[Opening Recorded information section]
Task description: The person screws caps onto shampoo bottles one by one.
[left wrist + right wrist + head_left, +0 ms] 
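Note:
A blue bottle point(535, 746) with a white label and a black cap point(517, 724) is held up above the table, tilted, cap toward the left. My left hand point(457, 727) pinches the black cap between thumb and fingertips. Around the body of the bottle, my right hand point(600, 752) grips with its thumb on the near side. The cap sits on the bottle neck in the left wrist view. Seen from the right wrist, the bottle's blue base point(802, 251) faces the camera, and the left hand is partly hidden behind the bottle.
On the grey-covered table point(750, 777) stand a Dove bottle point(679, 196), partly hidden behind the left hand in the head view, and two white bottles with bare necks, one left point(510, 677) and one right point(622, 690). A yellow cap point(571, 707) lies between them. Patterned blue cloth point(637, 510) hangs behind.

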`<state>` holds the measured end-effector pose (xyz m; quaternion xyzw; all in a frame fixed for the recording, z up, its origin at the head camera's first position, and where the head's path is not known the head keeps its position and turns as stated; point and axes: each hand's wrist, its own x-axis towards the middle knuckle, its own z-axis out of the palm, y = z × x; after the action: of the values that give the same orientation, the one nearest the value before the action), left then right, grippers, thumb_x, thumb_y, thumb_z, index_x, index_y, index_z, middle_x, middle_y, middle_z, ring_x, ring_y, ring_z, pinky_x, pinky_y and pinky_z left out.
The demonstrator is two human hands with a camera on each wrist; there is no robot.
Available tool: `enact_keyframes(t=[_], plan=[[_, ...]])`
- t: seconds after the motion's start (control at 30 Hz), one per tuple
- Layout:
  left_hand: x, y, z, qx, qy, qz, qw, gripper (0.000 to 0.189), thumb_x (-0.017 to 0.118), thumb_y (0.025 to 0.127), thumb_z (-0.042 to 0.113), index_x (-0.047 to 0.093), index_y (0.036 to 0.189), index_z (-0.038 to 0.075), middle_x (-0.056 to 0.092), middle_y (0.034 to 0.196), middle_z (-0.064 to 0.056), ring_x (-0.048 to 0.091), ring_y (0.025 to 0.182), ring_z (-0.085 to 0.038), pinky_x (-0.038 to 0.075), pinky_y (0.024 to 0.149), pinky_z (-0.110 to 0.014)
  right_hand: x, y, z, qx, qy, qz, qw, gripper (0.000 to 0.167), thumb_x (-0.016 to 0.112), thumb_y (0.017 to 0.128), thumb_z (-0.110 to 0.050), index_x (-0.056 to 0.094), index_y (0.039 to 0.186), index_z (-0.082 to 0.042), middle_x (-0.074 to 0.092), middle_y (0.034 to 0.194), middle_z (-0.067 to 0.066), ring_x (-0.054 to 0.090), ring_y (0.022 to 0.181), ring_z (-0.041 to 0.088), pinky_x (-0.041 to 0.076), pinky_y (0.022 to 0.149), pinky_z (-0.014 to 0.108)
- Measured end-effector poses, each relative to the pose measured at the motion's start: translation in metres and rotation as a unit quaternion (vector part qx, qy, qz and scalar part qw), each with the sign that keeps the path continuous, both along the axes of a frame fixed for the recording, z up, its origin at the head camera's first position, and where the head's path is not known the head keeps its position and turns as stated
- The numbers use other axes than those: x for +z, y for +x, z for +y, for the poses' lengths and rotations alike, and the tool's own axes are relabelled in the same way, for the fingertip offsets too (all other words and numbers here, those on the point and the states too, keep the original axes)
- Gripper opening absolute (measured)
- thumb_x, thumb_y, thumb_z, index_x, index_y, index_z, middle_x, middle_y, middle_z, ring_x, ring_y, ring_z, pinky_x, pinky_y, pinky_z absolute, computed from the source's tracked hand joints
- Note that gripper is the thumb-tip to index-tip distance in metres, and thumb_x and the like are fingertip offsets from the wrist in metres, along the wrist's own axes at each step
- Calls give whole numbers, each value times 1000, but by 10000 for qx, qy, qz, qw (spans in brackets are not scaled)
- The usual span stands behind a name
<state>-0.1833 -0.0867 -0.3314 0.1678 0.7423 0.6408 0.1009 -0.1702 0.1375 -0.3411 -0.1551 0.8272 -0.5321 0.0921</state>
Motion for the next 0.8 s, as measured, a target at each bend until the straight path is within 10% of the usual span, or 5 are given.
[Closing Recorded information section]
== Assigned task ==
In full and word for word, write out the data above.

== Solution to this problem ==
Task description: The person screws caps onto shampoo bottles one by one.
[left wrist + right wrist + head_left, +0 ms] 
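Note:
A blue bottle point(535, 746) with a white label and a black cap point(517, 724) is held up above the table, tilted, cap toward the left. My left hand point(457, 727) pinches the black cap between thumb and fingertips. Around the body of the bottle, my right hand point(600, 752) grips with its thumb on the near side. The cap sits on the bottle neck in the left wrist view. Seen from the right wrist, the bottle's blue base point(802, 251) faces the camera, and the left hand is partly hidden behind the bottle.
On the grey-covered table point(750, 777) stand a Dove bottle point(679, 196), partly hidden behind the left hand in the head view, and two white bottles with bare necks, one left point(510, 677) and one right point(622, 690). A yellow cap point(571, 707) lies between them. Patterned blue cloth point(637, 510) hangs behind.
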
`<state>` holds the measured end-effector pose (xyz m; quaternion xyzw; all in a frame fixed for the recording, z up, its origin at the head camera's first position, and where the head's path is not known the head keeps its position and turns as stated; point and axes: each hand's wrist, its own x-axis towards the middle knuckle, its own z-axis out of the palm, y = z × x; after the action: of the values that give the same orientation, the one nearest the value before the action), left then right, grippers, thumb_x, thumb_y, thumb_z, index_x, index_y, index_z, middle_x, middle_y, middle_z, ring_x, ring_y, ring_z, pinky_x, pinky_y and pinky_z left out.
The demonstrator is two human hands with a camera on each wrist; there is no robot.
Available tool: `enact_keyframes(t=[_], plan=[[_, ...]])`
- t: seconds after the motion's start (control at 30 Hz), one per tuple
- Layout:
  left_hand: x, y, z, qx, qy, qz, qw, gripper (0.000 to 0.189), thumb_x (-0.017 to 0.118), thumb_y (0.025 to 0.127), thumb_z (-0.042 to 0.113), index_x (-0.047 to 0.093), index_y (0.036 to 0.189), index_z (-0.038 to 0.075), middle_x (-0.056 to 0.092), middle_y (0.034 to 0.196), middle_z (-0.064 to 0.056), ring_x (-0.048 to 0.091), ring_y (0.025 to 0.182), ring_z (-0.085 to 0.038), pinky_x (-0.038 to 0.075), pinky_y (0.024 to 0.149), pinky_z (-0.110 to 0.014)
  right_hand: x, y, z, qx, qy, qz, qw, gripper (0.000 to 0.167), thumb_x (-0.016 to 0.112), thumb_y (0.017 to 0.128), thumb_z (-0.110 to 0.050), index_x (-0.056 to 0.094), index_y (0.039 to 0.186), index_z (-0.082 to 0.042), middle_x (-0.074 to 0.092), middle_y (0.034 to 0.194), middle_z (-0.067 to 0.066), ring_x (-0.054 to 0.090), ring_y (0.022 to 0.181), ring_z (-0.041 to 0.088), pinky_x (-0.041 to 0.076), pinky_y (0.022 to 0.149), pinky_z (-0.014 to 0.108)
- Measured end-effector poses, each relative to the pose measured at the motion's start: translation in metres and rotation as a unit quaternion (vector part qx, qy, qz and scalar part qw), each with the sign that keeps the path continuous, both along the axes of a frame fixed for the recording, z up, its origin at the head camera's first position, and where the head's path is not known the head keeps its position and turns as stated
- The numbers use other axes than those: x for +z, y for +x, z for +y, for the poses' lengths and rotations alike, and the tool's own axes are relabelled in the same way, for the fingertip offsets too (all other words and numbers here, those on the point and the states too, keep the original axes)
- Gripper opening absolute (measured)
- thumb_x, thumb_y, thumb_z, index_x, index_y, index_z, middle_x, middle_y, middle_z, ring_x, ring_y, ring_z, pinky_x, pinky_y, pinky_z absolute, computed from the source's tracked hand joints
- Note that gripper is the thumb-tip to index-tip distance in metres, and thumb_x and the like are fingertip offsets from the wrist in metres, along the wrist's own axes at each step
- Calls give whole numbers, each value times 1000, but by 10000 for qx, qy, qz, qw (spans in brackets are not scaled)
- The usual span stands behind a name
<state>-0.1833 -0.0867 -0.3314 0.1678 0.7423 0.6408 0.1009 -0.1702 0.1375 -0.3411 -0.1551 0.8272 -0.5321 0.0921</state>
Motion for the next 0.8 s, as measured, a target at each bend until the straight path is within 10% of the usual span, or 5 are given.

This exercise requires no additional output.